* Problem to work on *
To complete the exercise, write out all the data exactly.

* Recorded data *

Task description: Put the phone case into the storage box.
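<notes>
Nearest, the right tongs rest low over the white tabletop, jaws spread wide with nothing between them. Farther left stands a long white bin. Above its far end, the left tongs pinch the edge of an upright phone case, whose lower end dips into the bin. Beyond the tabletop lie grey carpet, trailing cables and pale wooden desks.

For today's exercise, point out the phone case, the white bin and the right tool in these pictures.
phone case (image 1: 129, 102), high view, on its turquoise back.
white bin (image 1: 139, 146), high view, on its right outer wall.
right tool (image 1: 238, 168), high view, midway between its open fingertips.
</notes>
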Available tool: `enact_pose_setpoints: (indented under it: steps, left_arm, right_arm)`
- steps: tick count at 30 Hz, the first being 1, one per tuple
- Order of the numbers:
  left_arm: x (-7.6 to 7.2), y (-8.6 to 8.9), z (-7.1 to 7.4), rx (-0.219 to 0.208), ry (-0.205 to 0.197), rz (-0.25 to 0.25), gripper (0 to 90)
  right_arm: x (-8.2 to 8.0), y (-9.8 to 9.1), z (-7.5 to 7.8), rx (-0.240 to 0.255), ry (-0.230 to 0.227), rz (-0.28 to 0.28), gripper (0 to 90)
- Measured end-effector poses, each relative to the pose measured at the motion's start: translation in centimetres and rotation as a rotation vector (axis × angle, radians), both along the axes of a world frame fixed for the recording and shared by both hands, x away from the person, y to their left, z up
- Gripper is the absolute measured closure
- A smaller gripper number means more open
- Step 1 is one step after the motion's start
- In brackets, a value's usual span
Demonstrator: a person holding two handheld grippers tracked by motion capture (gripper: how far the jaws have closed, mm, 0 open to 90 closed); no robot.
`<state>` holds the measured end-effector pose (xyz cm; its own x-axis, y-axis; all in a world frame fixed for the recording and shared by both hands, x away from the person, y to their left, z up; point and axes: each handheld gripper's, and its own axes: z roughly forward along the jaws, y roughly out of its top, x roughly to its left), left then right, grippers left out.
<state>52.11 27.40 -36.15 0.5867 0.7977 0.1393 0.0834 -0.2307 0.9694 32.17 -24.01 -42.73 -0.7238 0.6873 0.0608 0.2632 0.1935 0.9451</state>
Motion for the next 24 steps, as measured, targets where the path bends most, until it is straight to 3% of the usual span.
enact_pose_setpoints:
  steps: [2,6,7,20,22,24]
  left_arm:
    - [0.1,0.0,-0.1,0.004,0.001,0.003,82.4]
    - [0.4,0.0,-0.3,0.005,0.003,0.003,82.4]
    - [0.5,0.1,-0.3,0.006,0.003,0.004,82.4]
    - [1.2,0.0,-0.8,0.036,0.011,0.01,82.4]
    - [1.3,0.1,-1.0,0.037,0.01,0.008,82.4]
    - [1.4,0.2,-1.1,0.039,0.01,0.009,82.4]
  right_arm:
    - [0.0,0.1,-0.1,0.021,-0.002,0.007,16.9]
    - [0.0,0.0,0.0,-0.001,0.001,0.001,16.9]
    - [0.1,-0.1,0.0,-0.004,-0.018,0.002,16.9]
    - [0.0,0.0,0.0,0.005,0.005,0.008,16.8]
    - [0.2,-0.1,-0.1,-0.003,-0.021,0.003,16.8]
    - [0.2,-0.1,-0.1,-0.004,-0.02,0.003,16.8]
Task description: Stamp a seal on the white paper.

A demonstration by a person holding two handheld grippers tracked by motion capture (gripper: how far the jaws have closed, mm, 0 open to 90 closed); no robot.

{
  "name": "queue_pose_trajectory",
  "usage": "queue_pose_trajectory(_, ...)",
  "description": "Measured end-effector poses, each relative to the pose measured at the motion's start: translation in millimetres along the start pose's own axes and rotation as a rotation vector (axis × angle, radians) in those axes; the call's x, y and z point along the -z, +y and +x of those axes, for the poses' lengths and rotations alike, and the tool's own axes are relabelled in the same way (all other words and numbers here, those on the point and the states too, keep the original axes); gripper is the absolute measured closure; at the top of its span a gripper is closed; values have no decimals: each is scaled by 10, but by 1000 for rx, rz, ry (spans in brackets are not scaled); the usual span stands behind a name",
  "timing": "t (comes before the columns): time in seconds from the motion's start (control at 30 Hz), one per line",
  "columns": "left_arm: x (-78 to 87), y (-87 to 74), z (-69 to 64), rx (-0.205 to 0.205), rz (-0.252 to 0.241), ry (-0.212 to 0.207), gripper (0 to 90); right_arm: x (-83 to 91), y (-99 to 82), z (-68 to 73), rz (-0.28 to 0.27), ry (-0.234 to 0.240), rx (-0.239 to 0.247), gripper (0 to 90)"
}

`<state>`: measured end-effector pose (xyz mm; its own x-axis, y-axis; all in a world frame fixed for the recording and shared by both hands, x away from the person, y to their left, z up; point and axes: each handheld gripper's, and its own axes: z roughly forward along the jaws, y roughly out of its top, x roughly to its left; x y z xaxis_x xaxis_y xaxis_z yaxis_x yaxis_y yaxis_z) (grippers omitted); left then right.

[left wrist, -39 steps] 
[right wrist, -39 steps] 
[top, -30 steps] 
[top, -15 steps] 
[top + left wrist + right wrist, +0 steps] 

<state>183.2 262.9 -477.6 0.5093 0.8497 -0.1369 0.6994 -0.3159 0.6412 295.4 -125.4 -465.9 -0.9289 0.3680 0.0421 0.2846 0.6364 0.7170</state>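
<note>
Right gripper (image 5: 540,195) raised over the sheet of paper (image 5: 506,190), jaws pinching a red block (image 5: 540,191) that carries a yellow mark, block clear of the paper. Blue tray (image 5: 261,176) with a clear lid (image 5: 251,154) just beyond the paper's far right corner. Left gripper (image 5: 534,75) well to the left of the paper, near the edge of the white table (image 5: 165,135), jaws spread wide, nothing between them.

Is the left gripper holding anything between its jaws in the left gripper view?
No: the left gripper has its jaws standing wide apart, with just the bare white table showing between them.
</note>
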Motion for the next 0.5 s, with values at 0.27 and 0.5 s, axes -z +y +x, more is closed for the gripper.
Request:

* Written answer *
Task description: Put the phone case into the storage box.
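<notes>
Nearest, the right tongs rest low over the white tabletop, jaws spread wide with nothing between them. Farther left stands a long white bin. Above its far end, the left tongs pinch the edge of an upright phone case, whose lower end dips into the bin. Beyond the tabletop lie grey carpet, trailing cables and pale wooden desks.

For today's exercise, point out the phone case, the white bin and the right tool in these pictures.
phone case (image 1: 129, 102), high view, on its turquoise back.
white bin (image 1: 139, 146), high view, on its right outer wall.
right tool (image 1: 238, 168), high view, midway between its open fingertips.
</notes>
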Available tool: `enact_pose_setpoints: (indented under it: steps, left_arm, right_arm)`
- steps: tick count at 30 Hz, the first being 1, one per tuple
- Order of the numbers:
  left_arm: x (-7.6 to 7.2), y (-8.6 to 8.9), z (-7.1 to 7.4), rx (-0.219 to 0.208), ry (-0.205 to 0.197), rz (-0.25 to 0.25), gripper (0 to 90)
  right_arm: x (-8.2 to 8.0), y (-9.8 to 9.1), z (-7.5 to 7.8), rx (-0.240 to 0.255), ry (-0.230 to 0.227), rz (-0.28 to 0.28), gripper (0 to 90)
- Measured end-effector poses, each relative to the pose measured at the motion's start: translation in centimetres and rotation as a rotation vector (axis × angle, radians), both along the axes of a world frame fixed for the recording and shared by both hands, x away from the person, y to their left, z up
- Gripper is the absolute measured closure
- A smaller gripper number means more open
- Step 1 is one step after the motion's start
- In brackets, a value's usual span
Demonstrator: a person holding two handheld grippers tracked by motion capture (gripper: how far the jaws have closed, mm, 0 open to 90 closed); no robot.
`<state>` holds the measured end-effector pose (xyz cm; its own x-axis, y-axis; all in a world frame fixed for the recording and shared by both hands, x away from the person, y to their left, z up; point and axes: each handheld gripper's, and its own axes: z roughly forward along the jaws, y roughly out of its top, x roughly to its left), left then right, grippers left out.
<state>52.11 27.40 -36.15 0.5867 0.7977 0.1393 0.0834 -0.2307 0.9694 32.17 -24.01 -42.73 -0.7238 0.6873 0.0608 0.2632 0.1935 0.9451</state>
Motion for the next 24 steps, as measured, targets where the path bends most, until it is straight to 3% of the usual span.
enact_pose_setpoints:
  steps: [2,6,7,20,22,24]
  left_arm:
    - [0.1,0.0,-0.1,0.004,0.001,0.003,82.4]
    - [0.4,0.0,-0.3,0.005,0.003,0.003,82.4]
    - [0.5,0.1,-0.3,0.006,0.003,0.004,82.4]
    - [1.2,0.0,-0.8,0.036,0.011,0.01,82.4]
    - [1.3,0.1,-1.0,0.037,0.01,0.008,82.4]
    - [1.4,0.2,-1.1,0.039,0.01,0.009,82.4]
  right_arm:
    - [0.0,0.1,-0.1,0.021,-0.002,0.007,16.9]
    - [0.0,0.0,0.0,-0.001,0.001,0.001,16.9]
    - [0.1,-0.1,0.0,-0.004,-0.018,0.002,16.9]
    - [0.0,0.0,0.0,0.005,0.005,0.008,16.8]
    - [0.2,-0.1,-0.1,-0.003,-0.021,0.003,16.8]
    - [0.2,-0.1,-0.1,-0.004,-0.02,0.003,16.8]
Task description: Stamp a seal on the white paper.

A demonstration by a person holding two handheld grippers tracked by motion capture (gripper: how far the jaws have closed, mm, 0 open to 90 closed); no robot.

{
  "name": "queue_pose_trajectory",
  "usage": "queue_pose_trajectory(_, ...)",
  "description": "Measured end-effector poses, each relative to the pose measured at the motion's start: translation in millimetres along the start pose's own axes and rotation as a rotation vector (axis × angle, radians) in those axes; the call's x, y and z point along the -z, +y and +x of those axes, for the poses' lengths and rotations alike, and the tool's own axes are relabelled in the same way (all other words and numbers here, those on the point and the states too, keep the original axes); gripper is the absolute measured closure; at the top of its span a gripper is closed; values have no decimals: each is scaled by 10, but by 1000 for rx, rz, ry (spans in brackets are not scaled); the usual span stands behind a name",
  "timing": "t (comes before the columns): time in seconds from the motion's start (control at 30 Hz), one per line",
  "columns": "left_arm: x (-78 to 87), y (-87 to 74), z (-69 to 64), rx (-0.205 to 0.205), rz (-0.252 to 0.241), ry (-0.212 to 0.207), gripper (0 to 90); right_arm: x (-83 to 91), y (-99 to 82), z (-68 to 73), rz (-0.28 to 0.27), ry (-0.234 to 0.240), rx (-0.239 to 0.247), gripper (0 to 90)"
}

`<state>`: measured end-effector pose (xyz mm; its own x-axis, y-axis; all in a world frame fixed for the recording and shared by both hands, x away from the person, y to their left, z up; point and axes: each handheld gripper's, and its own axes: z roughly forward along the jaws, y roughly out of its top, x roughly to its left; x y z xaxis_x xaxis_y xaxis_z yaxis_x yaxis_y yaxis_z) (grippers omitted); left then right.

[left wrist, -39 steps] 
[right wrist, -39 steps] 
[top, -30 steps] 
[top, -15 steps] 
[top + left wrist + right wrist, +0 steps] 

<state>183.2 262.9 -477.6 0.5093 0.8497 -0.1369 0.6994 -0.3159 0.6412 295.4 -125.4 -465.9 -0.9289 0.3680 0.0421 0.2846 0.6364 0.7170</state>
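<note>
Right gripper (image 5: 540,195) raised over the sheet of paper (image 5: 506,190), jaws pinching a red block (image 5: 540,191) that carries a yellow mark, block clear of the paper. Blue tray (image 5: 261,176) with a clear lid (image 5: 251,154) just beyond the paper's far right corner. Left gripper (image 5: 534,75) well to the left of the paper, near the edge of the white table (image 5: 165,135), jaws spread wide, nothing between them.

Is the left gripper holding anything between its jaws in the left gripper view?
No: the left gripper has its jaws standing wide apart, with just the bare white table showing between them.
</note>
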Motion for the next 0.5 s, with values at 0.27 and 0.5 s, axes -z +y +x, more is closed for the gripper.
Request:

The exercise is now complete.